# Exercise goal:
From the line containing "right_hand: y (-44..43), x" down to the line containing "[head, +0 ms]", copy out the entries below exactly, both lines included, and nothing else; pictures do not belong in the copy.

# Available records:
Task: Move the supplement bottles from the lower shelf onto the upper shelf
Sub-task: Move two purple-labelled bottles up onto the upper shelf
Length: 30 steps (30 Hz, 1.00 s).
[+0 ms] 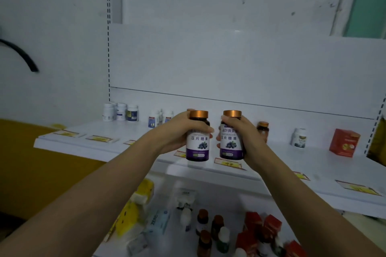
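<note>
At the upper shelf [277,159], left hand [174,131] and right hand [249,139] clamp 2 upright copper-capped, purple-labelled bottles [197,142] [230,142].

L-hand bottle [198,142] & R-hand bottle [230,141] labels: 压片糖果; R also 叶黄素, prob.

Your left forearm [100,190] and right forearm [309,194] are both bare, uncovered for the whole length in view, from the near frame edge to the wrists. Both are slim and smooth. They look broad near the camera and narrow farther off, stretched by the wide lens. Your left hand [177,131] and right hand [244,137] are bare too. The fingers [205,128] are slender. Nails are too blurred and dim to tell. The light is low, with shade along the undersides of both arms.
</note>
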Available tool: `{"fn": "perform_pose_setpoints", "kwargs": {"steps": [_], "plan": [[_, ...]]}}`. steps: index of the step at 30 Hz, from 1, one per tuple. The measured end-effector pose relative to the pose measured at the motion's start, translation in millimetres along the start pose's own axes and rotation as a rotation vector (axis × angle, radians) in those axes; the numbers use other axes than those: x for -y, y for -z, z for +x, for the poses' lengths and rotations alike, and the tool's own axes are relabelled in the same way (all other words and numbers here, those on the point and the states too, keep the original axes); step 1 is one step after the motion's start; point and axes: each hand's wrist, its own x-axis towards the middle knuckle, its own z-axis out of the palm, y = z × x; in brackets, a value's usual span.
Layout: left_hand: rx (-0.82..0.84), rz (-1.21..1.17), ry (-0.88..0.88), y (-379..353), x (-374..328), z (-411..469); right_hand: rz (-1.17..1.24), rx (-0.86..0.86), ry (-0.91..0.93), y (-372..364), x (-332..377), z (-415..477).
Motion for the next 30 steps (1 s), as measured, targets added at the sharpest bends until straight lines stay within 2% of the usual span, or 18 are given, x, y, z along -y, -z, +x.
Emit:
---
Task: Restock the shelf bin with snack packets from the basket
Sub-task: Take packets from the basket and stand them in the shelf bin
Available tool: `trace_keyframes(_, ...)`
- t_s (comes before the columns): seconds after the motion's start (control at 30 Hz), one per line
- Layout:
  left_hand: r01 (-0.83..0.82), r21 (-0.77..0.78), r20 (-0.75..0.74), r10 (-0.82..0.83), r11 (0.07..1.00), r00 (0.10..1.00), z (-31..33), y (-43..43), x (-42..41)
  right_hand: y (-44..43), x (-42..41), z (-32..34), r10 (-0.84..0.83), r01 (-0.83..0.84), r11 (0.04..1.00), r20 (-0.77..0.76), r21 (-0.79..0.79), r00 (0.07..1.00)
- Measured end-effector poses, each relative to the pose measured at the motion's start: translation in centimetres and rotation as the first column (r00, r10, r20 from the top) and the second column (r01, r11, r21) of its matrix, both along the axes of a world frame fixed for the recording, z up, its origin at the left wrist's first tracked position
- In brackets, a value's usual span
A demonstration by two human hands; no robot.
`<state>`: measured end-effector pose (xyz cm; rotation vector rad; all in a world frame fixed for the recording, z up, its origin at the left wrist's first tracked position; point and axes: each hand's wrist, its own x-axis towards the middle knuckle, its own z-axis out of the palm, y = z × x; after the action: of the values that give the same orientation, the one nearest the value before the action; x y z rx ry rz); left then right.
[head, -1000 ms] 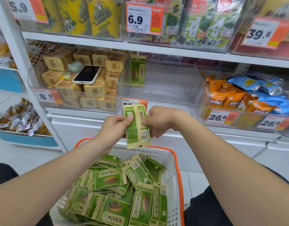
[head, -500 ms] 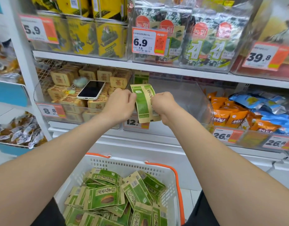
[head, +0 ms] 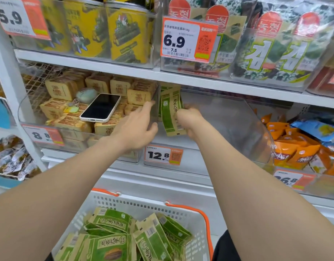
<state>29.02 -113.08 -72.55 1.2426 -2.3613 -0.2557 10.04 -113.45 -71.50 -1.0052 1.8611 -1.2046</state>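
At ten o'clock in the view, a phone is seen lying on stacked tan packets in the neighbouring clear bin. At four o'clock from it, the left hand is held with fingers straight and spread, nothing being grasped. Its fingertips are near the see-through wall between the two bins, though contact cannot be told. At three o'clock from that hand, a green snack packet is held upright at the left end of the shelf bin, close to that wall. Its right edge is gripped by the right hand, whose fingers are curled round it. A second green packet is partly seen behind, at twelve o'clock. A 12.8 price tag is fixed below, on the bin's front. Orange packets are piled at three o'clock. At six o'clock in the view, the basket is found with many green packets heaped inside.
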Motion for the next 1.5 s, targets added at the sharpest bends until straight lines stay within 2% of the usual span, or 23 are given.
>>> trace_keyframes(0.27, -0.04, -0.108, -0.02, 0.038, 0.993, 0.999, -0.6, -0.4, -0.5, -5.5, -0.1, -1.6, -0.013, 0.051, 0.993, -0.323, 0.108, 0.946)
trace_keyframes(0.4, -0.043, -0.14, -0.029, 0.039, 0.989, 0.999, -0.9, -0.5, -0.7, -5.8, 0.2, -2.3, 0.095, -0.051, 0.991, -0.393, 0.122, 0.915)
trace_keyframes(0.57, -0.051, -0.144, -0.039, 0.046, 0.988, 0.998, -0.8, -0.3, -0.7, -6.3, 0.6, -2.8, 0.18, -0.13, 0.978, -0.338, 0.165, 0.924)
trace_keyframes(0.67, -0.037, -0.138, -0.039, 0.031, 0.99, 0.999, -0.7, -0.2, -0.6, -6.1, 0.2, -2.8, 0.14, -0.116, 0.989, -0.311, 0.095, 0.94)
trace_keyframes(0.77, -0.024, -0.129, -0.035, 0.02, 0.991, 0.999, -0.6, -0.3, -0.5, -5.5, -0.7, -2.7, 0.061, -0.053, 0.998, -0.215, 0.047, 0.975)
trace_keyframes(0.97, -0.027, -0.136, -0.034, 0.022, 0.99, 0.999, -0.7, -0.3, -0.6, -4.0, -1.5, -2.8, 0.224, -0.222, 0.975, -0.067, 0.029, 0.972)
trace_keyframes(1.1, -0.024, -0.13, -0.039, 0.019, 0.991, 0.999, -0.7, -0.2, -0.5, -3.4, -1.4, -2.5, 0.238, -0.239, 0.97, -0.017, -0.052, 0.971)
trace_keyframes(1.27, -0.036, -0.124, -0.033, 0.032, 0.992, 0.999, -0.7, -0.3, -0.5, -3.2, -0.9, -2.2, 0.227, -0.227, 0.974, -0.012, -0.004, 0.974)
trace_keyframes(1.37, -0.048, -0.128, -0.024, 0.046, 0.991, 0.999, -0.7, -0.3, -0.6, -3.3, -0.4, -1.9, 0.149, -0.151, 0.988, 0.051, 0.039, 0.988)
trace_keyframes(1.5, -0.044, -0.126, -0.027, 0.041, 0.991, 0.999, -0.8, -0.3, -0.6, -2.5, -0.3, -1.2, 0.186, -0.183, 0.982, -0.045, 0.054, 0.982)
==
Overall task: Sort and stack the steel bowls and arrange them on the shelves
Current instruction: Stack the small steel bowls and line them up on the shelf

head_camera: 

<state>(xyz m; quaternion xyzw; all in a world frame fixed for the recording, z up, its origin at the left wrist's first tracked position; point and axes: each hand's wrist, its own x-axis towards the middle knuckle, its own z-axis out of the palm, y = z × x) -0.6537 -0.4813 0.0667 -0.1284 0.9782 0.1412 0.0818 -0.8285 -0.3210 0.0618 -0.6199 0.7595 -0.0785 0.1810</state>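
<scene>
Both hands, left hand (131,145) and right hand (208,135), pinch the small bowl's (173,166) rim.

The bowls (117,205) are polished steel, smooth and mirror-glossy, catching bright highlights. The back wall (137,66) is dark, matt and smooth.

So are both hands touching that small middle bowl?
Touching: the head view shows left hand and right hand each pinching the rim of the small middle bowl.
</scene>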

# Task answer:
  right_hand: y (-44..43), x (-42..41), z (-32..34), r10 (-0.84..0.83), r01 (-0.83..0.84), r11 (0.04..1.00), r20 (-0.77..0.76), r21 (-0.79..0.79), r00 (0.07..1.00)
- Measured end-effector poses, each relative to the pose measured at the motion's start: translation in centimetres and rotation as the first column (r00, r10, r20 from the top) and the second column (r01, r11, r21) of its matrix, both along the axes of a world frame fixed for the recording, z up, its origin at the left wrist's first tracked position
- In brackets, a value's usual span
A demonstration by two human hands; no robot.
`<state>`: measured end-effector pose (xyz cm; rotation vector rad; all in a world frame fixed for the recording, z up, its origin at the left wrist's first tracked position; point and axes: each hand's wrist, its own x-axis towards the middle knuckle, its own z-axis out of the palm, y = z × x; after the action: of the values that give the same orientation, the one nearest the value before the action; x y z rx ry rz); left then right.
[head, -1000 ms] 
[head, -500 ms] 
[head, +0 ms] 

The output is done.